Pojawią się też zupełnie nowe porty. Lotnisko od podstaw chcą zbudować władze Nowego Targu. Port miałby obsługiwać małe samoloty, których pasażerowie będą odpoczywać w tatrzańskich kurortach, głównie w Zakopanem.
- Za kilka tygodni w tej sprawie podpiszemy list intencyjny. Wśród sygnatariuszy będą m.in. przedstawiciele lotniska w Krakowie. Nie chcemy konkurować, chcemy działać wspólnie - mówi "Gazecie Prawnej" Marek Fryźlewicz, burmistrz Nowego Targu.
Adrian Furgalski z Zespołu Doradców Gospodarczych TOR uważa, że takie lotnisko może nie przetrwać na rynku z powodu bliskiej lokalizacji portu w Krakowie i mniej dynamicznego wzrostu liczby pasażerów niż jeszcze kilka miesięcy temu.

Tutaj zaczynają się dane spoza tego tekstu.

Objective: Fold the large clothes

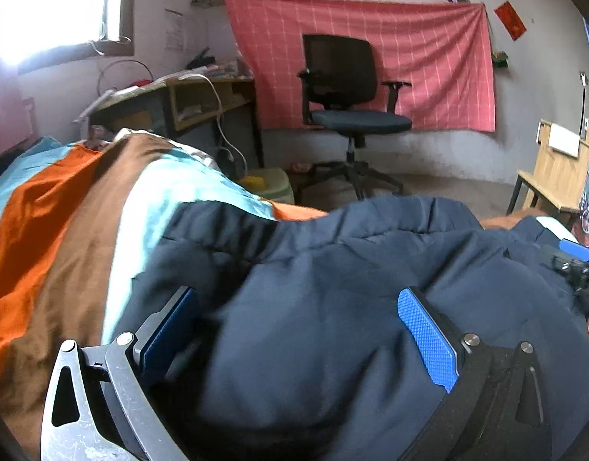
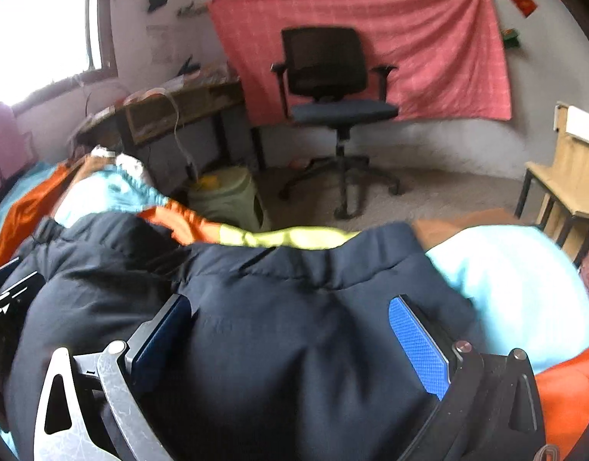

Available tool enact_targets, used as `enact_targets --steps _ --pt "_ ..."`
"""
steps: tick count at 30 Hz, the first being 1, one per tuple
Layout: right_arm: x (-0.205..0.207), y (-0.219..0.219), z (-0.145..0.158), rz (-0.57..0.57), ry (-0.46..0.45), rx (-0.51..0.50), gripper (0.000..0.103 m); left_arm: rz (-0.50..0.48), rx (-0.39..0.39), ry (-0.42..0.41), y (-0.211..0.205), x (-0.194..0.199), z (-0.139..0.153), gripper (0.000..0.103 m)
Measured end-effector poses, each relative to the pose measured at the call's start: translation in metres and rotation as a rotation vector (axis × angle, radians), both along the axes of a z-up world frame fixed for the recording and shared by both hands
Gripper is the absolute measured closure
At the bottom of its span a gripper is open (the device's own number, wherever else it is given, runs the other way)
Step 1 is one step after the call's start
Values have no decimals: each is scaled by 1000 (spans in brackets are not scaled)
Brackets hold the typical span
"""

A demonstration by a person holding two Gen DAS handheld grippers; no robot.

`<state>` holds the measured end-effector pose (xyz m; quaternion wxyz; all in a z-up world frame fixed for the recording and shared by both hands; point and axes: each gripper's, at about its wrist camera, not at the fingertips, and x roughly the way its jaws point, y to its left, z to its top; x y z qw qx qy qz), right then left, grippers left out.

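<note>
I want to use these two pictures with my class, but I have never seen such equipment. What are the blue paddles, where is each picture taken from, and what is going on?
A person holds a two-finger tool in each hand, with a camera on each looking forward along its fingers. One picture is from the left gripper, the other from the right gripper. The blue paddles are finger pads. Both stand open over a dark navy padded jacket lying on a bed with a striped bedspread. Neither holds anything yet. Behind stands an office chair.
</note>
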<state>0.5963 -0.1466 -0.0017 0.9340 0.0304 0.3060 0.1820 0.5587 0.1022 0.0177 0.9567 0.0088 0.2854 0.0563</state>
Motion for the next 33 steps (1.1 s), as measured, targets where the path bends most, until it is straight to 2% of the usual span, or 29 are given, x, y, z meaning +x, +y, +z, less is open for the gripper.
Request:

Nowe lotnisko chce też zbudować Lublin. Pierwszy samolot ma odlecieć w 2011 roku. Komisja Europejska zgodziła się na przekazanie 300 mln zł - zostaną wydane na wykup gruntów oraz budowę pasa startowego i terminalu. Bruksela zgodziła się też na przekazanie 6 mln zł dla lotniska w Gdańsku. Pod koniec roku budowę trzeciego terminalu za ponad 150 mln zł zacznie Wrocław.